DATA SUPPLIED »

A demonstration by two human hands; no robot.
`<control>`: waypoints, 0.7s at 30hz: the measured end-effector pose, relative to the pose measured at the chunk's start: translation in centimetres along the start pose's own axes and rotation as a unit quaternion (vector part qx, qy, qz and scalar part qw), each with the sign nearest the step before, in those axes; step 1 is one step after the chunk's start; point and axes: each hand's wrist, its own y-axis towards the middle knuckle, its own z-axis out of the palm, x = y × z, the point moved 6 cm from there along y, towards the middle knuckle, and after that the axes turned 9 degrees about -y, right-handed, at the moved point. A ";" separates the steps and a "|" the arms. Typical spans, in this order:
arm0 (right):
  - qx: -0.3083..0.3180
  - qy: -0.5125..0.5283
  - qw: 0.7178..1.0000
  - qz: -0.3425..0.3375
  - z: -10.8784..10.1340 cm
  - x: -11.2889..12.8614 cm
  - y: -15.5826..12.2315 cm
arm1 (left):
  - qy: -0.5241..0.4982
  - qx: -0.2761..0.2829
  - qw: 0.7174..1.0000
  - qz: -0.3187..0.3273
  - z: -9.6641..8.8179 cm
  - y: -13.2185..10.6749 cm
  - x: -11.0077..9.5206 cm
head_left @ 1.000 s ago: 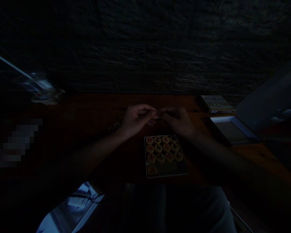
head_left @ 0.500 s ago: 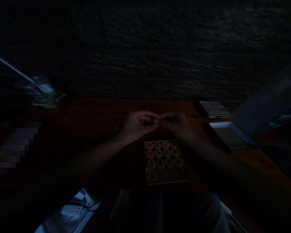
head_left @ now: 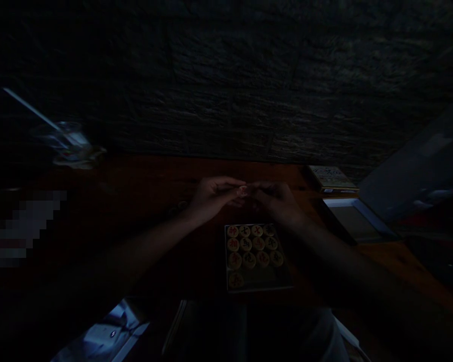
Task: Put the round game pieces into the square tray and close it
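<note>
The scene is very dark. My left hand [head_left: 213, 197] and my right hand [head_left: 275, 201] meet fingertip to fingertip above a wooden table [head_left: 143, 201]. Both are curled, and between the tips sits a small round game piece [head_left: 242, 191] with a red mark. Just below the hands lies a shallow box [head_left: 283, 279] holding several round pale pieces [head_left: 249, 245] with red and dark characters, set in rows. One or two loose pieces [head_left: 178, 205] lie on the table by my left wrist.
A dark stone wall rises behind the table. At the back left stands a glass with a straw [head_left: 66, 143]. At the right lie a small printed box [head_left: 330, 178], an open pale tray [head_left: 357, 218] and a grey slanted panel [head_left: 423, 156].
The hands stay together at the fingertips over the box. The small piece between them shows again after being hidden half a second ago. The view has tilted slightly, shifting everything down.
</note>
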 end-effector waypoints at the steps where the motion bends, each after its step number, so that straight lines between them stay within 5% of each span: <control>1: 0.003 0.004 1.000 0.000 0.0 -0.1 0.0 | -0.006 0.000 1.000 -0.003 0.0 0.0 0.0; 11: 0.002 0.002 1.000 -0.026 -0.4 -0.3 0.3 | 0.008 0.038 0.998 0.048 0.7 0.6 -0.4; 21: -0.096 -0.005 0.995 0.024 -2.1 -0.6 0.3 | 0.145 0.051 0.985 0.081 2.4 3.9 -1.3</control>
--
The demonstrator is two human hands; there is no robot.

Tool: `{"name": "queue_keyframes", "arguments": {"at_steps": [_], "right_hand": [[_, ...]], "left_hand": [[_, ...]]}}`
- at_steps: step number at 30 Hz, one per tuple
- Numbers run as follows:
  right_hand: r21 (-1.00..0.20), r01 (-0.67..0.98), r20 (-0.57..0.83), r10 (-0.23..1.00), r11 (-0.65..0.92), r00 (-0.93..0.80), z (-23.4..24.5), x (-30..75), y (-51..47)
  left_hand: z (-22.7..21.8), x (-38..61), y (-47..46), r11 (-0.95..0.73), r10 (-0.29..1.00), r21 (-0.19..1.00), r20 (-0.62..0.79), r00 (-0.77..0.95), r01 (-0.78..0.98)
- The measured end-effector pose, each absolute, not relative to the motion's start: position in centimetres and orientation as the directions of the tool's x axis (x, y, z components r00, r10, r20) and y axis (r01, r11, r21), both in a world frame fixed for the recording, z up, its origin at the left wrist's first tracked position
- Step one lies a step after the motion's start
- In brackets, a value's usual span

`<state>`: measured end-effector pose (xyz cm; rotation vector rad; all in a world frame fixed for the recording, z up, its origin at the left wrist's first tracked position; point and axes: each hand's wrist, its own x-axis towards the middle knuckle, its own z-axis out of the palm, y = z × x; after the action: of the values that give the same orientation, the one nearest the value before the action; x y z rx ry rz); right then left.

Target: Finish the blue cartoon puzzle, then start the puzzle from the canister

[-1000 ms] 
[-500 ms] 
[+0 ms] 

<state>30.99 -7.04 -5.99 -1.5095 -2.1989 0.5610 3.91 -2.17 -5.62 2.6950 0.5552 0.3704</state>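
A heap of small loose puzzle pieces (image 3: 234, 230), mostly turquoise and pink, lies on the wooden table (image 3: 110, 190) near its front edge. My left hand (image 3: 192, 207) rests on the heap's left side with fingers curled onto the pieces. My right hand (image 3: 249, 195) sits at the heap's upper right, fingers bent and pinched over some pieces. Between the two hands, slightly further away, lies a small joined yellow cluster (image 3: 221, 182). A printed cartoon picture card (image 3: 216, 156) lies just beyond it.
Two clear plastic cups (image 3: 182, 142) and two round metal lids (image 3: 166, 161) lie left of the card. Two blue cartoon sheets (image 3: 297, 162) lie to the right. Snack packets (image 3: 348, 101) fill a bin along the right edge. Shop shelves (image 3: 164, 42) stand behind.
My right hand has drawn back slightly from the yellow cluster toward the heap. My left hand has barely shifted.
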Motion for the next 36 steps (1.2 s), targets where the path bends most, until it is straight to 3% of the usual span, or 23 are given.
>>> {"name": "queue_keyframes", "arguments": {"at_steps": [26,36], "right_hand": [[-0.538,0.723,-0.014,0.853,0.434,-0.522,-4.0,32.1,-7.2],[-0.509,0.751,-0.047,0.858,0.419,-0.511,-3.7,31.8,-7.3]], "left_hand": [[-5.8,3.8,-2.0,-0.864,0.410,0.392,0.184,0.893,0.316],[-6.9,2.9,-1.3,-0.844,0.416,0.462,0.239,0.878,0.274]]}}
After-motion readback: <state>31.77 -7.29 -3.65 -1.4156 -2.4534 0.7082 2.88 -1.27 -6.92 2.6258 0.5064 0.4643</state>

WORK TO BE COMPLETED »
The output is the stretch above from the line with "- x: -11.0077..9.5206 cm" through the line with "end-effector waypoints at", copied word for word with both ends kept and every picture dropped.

YOUR SOLUTION »
  - x: -11.0077..9.5206 cm
head_left @ 1.000 s ago: 
head_left @ 0.500 s ago: 
head_left @ now: 
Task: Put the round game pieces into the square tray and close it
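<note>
The scene is very dark. My left hand [head_left: 213, 197] and my right hand [head_left: 275, 201] meet fingertip to fingertip above a wooden table [head_left: 143, 201]. Both are curled, and between the tips sits a small round game piece [head_left: 242, 191] with a red mark. Just below the hands lies a shallow box [head_left: 283, 279] holding several round pale pieces [head_left: 249, 245] with red and dark characters, set in rows. One or two loose pieces [head_left: 178, 205] lie on the table by my left wrist.
A dark stone wall rises behind the table. At the back left stands a glass with a straw [head_left: 66, 143]. At the right lie a small printed box [head_left: 330, 178], an open pale tray [head_left: 357, 218] and a grey slanted panel [head_left: 423, 156].
The hands stay together at the fingertips over the box. The small piece between them shows again after being hidden half a second ago. The view has tilted slightly, shifting everything down.
</note>
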 end-effector waypoints at the steps where the motion bends, each after its step number, so that straight lines between them stay within 5% of each span: <control>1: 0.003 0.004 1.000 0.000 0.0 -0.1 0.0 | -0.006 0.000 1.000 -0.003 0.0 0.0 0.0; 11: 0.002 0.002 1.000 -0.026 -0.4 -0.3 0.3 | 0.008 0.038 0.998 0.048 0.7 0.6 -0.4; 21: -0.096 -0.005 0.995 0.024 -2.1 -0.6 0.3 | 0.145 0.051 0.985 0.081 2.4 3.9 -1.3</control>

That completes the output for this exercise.